You are the pastor. Next Sunday and for a few days the first of the week, you are turning over your pulpit to a visiting minister. He’s either a full-time vocational evangelist or a pastor of a church somewhere or a retired minister. You do this for a lot of reasons, the main one probably being that the church expects it of you.

These meetings go by names such as revivals, spiritual renewals, awakenings, Bible studies, and such. As the pastor with a number of years and several churches “under your belt,” so to speak, you have heard all kinds of visiting preachers and experienced the good/the bad/and the ugly of these meetings. You know about what to expect, you feel, and by now, you have learned to choose your guest preacher carefully. They’re not all as responsible as they ought to be and some are more concerned with the large numbers of CAO they can report afterwards (“converts, attendance, offerings”).

These days, I’m that guest preacher. I see you sweating, pastor. I remember how you feel.

I pastored six churches over a period of 42 years.

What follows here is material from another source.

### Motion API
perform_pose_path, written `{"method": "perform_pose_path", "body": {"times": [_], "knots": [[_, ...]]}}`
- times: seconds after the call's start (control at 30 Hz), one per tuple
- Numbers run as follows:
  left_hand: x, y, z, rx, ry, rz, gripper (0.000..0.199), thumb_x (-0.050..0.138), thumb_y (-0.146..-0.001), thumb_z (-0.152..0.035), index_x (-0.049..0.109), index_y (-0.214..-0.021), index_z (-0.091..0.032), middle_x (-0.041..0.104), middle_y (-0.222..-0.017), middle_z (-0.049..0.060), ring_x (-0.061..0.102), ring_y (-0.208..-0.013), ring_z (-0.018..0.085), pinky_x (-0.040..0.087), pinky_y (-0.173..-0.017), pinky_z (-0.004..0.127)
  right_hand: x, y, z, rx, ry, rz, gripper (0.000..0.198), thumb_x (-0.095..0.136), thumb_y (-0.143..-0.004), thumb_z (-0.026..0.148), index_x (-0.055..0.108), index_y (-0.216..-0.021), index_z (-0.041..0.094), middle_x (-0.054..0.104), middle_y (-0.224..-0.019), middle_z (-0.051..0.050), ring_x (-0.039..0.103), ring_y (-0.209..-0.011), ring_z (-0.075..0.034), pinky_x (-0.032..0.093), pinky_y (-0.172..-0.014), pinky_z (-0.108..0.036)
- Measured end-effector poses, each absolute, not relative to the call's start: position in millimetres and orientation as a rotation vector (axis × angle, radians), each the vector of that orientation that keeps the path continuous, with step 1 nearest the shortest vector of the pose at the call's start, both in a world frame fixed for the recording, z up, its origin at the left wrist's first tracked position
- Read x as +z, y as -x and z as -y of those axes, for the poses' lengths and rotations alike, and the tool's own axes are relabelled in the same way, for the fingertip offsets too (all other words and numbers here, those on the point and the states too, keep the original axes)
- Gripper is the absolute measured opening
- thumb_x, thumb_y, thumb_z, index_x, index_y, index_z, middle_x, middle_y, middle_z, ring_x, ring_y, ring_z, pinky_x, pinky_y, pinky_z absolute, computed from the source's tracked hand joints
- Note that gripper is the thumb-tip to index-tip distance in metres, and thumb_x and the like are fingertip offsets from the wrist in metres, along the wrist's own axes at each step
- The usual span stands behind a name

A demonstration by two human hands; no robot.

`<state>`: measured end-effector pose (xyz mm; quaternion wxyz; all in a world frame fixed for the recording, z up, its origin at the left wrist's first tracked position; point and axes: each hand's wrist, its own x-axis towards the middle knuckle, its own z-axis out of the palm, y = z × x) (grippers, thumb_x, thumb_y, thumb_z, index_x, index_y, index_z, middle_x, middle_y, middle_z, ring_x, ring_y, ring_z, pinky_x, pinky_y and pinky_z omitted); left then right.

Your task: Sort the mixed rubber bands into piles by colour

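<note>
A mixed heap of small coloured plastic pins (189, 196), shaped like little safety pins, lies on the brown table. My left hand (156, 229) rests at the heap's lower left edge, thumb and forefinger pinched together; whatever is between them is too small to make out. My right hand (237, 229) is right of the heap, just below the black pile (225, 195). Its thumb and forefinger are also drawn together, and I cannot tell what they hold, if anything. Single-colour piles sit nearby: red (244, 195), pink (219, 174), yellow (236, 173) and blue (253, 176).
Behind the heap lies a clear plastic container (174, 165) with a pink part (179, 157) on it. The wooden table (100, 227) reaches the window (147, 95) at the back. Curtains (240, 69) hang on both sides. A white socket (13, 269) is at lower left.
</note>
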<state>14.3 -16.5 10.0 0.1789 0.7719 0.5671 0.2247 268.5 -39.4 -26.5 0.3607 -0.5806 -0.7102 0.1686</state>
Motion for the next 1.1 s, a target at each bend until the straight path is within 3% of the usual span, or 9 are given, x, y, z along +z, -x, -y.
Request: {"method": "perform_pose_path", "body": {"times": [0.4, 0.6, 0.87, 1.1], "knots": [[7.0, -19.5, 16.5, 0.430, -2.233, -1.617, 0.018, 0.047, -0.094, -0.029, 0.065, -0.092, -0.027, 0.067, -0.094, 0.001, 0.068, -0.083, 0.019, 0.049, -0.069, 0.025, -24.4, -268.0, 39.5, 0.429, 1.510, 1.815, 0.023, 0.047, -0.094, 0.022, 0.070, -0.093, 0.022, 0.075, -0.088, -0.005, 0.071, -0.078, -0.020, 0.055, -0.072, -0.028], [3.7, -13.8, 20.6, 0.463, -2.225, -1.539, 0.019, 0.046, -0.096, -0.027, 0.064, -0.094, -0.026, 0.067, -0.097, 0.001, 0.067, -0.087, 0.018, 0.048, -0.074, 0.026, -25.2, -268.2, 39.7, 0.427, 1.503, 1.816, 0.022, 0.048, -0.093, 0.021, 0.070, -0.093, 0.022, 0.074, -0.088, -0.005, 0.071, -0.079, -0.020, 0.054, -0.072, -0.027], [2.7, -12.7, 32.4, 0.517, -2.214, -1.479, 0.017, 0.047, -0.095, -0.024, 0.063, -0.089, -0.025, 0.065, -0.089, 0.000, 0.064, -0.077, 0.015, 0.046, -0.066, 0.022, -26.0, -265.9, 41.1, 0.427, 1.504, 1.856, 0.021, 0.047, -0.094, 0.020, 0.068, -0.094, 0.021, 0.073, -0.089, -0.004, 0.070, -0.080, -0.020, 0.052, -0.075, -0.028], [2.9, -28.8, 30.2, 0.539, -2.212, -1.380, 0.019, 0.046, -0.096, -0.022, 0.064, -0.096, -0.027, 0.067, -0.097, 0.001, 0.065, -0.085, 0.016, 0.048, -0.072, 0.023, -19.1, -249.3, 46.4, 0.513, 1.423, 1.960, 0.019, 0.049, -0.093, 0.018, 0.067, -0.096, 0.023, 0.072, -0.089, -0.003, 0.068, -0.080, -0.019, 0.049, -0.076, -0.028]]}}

I know the pastor’s heart, his hopes, and his fears.

As the pastor, you want to have great expectations for this meeting. However, having been disappointed so many times in the past, you are afraid to elevate the hopes and expectations of your people–and yourself–too high. Those lows at the end of disappointing meetings can be mighty deep. Explaining to the deacons why the church invested several thousand dollars into a meeting which accomplished so little is no fun.

That’s the reason for this letter. I’d like to put some things on the table here. Let’s see if we are talking the same language, pastor.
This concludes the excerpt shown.